THE TASK: The lines below that include "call" are to be found and copied.

##############################

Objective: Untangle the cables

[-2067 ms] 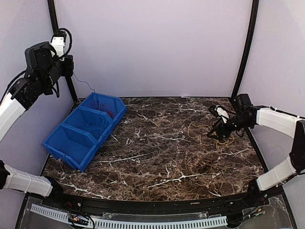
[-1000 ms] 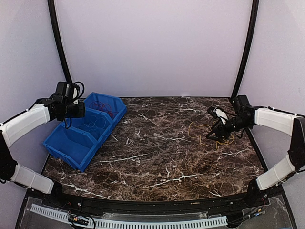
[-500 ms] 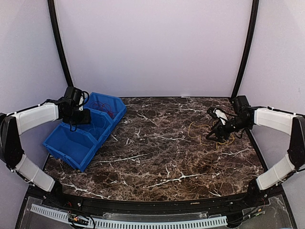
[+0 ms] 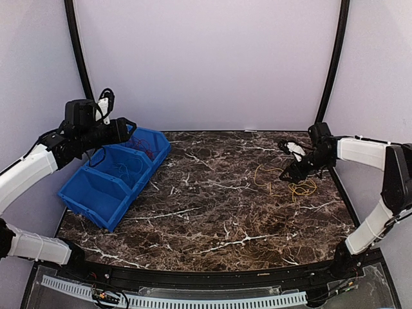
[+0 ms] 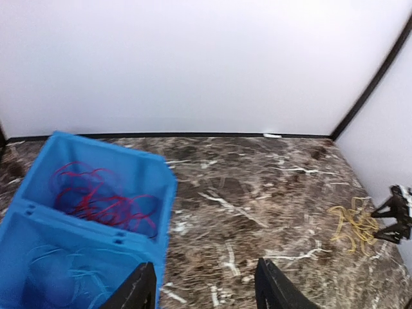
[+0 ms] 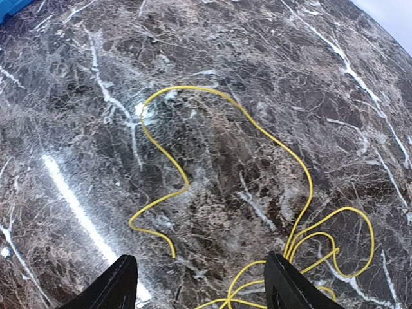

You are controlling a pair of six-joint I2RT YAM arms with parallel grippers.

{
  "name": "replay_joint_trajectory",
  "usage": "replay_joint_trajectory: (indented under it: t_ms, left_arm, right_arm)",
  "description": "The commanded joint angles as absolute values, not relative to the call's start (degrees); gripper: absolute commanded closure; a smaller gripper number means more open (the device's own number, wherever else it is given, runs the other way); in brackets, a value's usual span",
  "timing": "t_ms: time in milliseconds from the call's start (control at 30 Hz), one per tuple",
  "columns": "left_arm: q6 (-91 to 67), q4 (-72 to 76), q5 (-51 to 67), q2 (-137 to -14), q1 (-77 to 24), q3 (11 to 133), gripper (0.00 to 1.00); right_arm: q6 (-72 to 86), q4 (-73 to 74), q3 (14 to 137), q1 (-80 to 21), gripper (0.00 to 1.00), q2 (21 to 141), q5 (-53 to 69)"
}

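The red cable (image 5: 96, 201) lies coiled in the far compartment of the blue bin (image 5: 168, 193), and the thin blue cable (image 5: 71, 282) in the middle one. My left gripper (image 5: 205, 293) hangs open and empty above the bin's right edge; from above it (image 4: 127, 127) is raised over the far compartment. The yellow cable (image 6: 212, 135) sprawls in loose loops on the marble at the right (image 4: 297, 185). My right gripper (image 6: 203, 286) hovers low over it, open, with strands running by its right finger (image 6: 293, 283) and nothing gripped.
The bin (image 4: 96, 215) sits slanted at the table's left, its nearest compartment bare. Black frame posts (image 4: 331, 64) rise at both back corners. The marble tabletop (image 4: 219, 206) stretches between bin and yellow cable.
My left gripper has opened and risen out of the bin's middle compartment, leaving the blue cable there. My right gripper shifted slightly back over the yellow cable.
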State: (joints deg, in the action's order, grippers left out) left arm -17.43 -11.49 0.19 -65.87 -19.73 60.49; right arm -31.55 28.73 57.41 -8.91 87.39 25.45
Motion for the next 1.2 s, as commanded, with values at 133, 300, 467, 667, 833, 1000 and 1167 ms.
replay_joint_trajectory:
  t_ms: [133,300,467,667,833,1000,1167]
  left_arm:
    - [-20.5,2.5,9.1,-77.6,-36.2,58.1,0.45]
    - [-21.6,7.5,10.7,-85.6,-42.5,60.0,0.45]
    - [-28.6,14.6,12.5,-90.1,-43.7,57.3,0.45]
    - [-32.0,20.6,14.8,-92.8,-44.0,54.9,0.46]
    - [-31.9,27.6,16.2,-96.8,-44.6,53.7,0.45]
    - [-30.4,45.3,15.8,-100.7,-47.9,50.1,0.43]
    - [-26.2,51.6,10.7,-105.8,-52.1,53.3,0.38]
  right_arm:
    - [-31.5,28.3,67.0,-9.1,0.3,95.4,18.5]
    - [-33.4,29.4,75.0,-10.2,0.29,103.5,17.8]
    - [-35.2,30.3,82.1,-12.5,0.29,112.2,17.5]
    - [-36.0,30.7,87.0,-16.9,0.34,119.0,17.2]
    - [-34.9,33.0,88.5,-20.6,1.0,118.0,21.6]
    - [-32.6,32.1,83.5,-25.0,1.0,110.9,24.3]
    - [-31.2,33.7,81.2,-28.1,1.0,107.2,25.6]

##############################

TASK OUTPUT:
  "description": "The commanded joint angles as absolute values, not relative to the call's start (degrees); gripper: absolute commanded closure; a smaller gripper number means more open (the device's own number, wherever else it is given, runs the other way); in brackets, a value's usual span",
  "timing": "t_ms: time in milliseconds from the call's start (control at 30 Hz), one per tuple",

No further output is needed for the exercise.